The University of Lethbridge Library is embracing the ‘library as place’ concept, recognizing that library users should see themselves mirrored in their surroundings. To that end, the library is celebrating the installation of three pieces of Native American art and the redevelopment of the Blackfoot Digital Library website.
“Our university is located on traditional Blackfoot land and it is important that we respect and honour this heritage,” says Wendy Merkley, associate University librarian. “Our students should feel comfortable and welcomed when they come into the library, and that their culture is valued as an integral part of the University community.”
The pieces of art installed in the library include Medicine Wheel, Ten Grandmothers Quilt and Medicine Bundle.
Medicine Wheel – Artist Grant Spotted Bull
Spotted Bull, of Blackfoot heritage and born and raised on the nearby Blood Reserve, is a fourth-year bachelor of fine arts student at the U of L. His piece is a four-painting series that tells the story of colonialism and its effects on First Nations people.
Ten Grandmothers Quilt
The quilt is a collection of 10 key messages from 10 ceremonial women from southern Alberta and Montana. Their messages are about how to live and raise your children in a positive way. The words they share are not their own, but the words of women from many generations before. Collectively, they say to listen and to care for one another through mistakes, through growth and through change.

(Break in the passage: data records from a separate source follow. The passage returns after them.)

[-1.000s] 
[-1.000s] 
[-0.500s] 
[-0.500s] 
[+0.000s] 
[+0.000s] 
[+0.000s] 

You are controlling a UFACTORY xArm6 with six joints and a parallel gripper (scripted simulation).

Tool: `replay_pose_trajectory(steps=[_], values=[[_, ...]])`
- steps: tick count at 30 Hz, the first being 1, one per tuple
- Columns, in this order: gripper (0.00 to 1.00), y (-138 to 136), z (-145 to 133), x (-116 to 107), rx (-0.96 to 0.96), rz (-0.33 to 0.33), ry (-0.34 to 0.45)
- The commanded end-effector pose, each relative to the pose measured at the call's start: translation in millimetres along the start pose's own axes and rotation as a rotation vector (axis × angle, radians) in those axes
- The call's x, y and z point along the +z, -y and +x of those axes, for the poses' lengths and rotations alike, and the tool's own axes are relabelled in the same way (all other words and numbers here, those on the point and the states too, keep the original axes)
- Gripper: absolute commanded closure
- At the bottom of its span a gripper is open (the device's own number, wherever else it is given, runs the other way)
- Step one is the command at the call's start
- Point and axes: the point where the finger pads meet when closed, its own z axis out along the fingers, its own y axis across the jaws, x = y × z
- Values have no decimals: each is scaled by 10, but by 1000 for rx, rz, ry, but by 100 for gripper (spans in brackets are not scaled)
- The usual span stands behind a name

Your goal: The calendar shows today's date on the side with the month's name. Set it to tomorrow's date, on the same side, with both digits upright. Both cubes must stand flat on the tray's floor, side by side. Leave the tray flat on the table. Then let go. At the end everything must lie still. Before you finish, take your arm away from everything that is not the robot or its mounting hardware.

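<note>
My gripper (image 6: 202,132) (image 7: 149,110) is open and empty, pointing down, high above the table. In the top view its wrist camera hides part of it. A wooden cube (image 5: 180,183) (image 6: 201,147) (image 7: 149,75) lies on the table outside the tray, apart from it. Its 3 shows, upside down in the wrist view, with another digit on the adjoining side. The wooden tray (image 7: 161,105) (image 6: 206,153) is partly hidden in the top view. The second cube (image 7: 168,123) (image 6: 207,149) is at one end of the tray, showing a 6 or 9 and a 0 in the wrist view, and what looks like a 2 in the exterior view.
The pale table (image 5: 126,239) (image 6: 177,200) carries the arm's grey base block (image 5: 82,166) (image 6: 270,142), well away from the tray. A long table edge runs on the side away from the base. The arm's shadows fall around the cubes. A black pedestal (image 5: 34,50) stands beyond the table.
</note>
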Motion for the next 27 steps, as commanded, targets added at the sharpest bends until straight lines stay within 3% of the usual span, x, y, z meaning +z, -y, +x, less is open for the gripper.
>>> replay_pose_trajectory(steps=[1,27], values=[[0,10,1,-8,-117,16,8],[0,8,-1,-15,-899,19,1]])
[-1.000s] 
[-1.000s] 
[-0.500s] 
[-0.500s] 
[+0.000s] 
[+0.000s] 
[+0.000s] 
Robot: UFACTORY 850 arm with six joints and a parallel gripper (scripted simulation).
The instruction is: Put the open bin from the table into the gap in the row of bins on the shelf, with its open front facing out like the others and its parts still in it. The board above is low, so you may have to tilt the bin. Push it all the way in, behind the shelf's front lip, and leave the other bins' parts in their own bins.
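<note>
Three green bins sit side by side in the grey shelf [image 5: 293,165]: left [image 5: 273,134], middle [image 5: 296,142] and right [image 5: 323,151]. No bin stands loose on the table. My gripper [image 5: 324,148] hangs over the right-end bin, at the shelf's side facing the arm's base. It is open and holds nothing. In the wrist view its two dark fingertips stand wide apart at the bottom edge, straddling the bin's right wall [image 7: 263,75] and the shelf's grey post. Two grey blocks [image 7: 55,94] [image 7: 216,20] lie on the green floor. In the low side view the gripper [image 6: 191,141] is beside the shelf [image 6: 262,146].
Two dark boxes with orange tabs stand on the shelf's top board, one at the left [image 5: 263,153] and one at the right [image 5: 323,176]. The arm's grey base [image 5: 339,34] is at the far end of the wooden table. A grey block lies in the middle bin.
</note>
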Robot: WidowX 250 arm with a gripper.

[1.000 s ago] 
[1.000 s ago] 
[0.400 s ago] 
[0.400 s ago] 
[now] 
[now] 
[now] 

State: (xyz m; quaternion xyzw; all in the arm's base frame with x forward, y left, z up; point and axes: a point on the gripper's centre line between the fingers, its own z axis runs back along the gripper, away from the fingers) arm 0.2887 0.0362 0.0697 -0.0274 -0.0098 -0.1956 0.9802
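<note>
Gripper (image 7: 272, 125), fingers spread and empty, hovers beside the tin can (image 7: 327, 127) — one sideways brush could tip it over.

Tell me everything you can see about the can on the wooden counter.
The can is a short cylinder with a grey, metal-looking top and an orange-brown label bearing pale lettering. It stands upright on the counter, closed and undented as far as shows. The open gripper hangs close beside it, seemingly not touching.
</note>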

Just as importantly, they advise to always be self-sufficient and to help one another by sharing.
Medicine Bundle – Artist Gordon Monroe
Monroe is a member of the Blackfeet Tribe in northern Montana. He was born in 1946 in Browning, MT on the Blackfeet Reservation. He started work as a sculptor in 1965, and started teaching art at the Blackfeet Community School in 1972. His works centre on themes of dancers, ceremonies and traditional scenes, creating Medicine Bundle in 1979. It was purchased in 1980 by the University of Lethbridge, through efforts led by professor Alfred Youngman of the Faculty of Fine Arts.
The library is also marking the redevelopment of the Blackfoot Digital Library website. Since 2006, the U of L library has been involved with the Blackfoot Digital Library, helping to gather and digitize artifacts, documents, audiovisual and archival materials. In addition, the library has been a leader in preserving oral histories by digitizing existing interviews and collecting new videos of Elders sharing their knowledge and stories.
“The Blackfoot Digital Library wouldn’t exist without the U of L Library stepping in to give it a permanent home,” says Adrienne Heavy Head, Blackfoot Digital Library liaison. “The digital library is unique in that it is the only indigenous library that focuses on one group of indigenous people and is also created by those people.”